Smart Controls improve the efficiency of heating systems
The start of the heating season is almost upon us and building owners may well be looking at their building heating systems and considering upgrade or refurbishment, not only to improve heating delivery but also occupant comfort and wellbeing.
With energy efficiency high on the agenda, building owners as well as M&E Consultants and M&E Contractors will be evaluating “smart kit” solutions with built in controls to optimise the indoor climate and reduce the use of energy.
So which areas in heating and indoor climate control offer the greatest potential for improvement and savings?
In 2017 the U.S. Energy Information Administration published that 76% of the world’s energy is consumed in buildings, 20% of the world’s electricity is used to pump fluids around and that high-performance HVAC systems account for over 40% of the energy used in commercial buildings.1 Considering that 90% of the whole life cost of a pump is energy related, reducing pump activity remains an important strategy to achieve significant energy savings.2
The Pressure Independent Control Valve (PIC Valve) has been widely credited for providing pump savings of up to 35% by delivering system stability. On top of that, further cost saving can be realised through a simplified system design using PICVs for optimal pump control. This can result in energy, emissions and cost savings of 10-40%.
The Pressure Independent Control Valve (PIC Valve) was designed to replace the conventional 2-way control valve, balancing valve and system differential pressure control valve, so that pressure changes in system would no longer affect the flow. PICVs are typically installed at terminal units in heating and cooling systems in buildings controlling the flow, temperature and pressure. To achieve the most efficient and optimal results in a system, the exact required amount of chilled or heated water has to be delivered to the heating and cooling terminal units.
Research into further optimisation options has led to the development of the Pressure Dependent Control Valve, generating further savings by continuously measuring the temperature drop between inlet and outlet temperature (DeltaT) in the PICV installation to modulate the water flow. These valves help maximise the temperature differential, which in return saves energy however, with the constant adjustments based on the Delta T, the actuator in a pressure dependent solution will still have to work hard to modulate the water flow.

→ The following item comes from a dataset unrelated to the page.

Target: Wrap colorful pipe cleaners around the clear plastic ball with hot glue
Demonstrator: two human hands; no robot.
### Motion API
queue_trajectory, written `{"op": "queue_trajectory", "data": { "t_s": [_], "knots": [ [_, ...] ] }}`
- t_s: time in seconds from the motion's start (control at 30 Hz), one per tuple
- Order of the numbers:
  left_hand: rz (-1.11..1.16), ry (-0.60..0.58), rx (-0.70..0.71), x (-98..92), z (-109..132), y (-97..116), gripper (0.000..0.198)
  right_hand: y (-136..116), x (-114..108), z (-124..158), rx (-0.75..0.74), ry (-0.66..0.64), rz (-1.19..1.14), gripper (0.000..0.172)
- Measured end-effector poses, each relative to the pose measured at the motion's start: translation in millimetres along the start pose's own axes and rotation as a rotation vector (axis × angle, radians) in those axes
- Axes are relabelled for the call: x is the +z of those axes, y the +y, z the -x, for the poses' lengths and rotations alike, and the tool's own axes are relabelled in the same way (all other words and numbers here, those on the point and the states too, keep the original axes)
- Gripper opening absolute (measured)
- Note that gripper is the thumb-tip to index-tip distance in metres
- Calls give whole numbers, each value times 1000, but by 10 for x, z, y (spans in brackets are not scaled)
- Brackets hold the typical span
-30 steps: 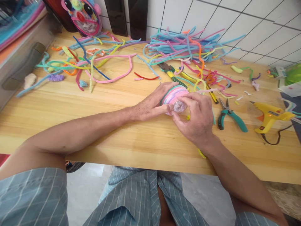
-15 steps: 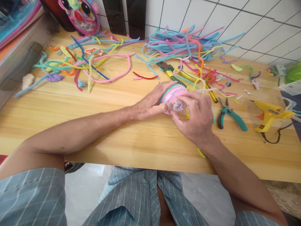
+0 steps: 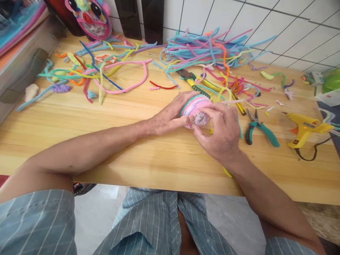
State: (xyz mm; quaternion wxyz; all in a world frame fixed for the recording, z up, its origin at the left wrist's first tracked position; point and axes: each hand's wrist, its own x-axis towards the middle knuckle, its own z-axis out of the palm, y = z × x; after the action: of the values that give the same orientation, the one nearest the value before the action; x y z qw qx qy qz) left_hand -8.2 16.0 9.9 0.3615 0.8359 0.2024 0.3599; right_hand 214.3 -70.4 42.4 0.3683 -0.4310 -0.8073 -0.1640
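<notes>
Between my hands is a rounded piece wrapped in pipe cleaners [image 3: 195, 106], banded in pink, lilac and teal, with a clear, shiny part on the side toward me. My left hand [image 3: 174, 115] is closed round its left side, the thumb lying across the near edge. From the right, my right hand [image 3: 221, 129] grips the rim by the clear part with thumb and fingers. Just behind the piece lie pliers with green-and-yellow handles [image 3: 193, 82] and a yellow utility knife [image 3: 240, 105]. Teal-handled pliers [image 3: 261, 131] rest to the right of my right hand.
A yellow glue gun [image 3: 302, 129] with a black cord lies at the right. A large pile of pipe cleaners [image 3: 191, 51] is against the tiled wall. Loose pipe cleaners [image 3: 127, 90] spread over the left back. A decorated figure [image 3: 92, 21] stands behind them, near a plastic bin [image 3: 29, 63].
</notes>
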Motion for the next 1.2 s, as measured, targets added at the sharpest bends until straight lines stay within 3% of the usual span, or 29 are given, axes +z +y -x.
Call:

This has now been addressed. FlowCon offers an innovative energy-saving Pressure & Temperature Independent system, FlowCon Energy FIT, which provide monitoring, measuring, connectivity and control in one package including a PIC Valve with a user friendly actuator with easy setting directly on the display, for flow, temperature and pressure control, a temperature and pressure sensor kit, the new FlowCon Intelligent Interface for flow and energy metering as well as a Bluetooth-based App (Android & iOS) for monitoring at specific locations within a building and real-time analogue communication with the BMS system.
The system measures energy usage whilst monitoring coil performance, adjusting the PIC Valve to achieve the target design DeltaT to optimise coil performance. The Pressure Independent Control Valve mechanically maintains the correct flow, despite pressure changes in the system, guaranteeing that flow will only change when demand requirements change or when the DeltaT is outside of specification, resulting in less actuator movements and ultimately, a longer actuator life time.
By optimising the temperature differential, flow rate requirements may be reduced whilst achieving the same outputs, delivering energy savings and releasing more flow capacity, whilst the pressure and temperature independency optimise occupant comfort.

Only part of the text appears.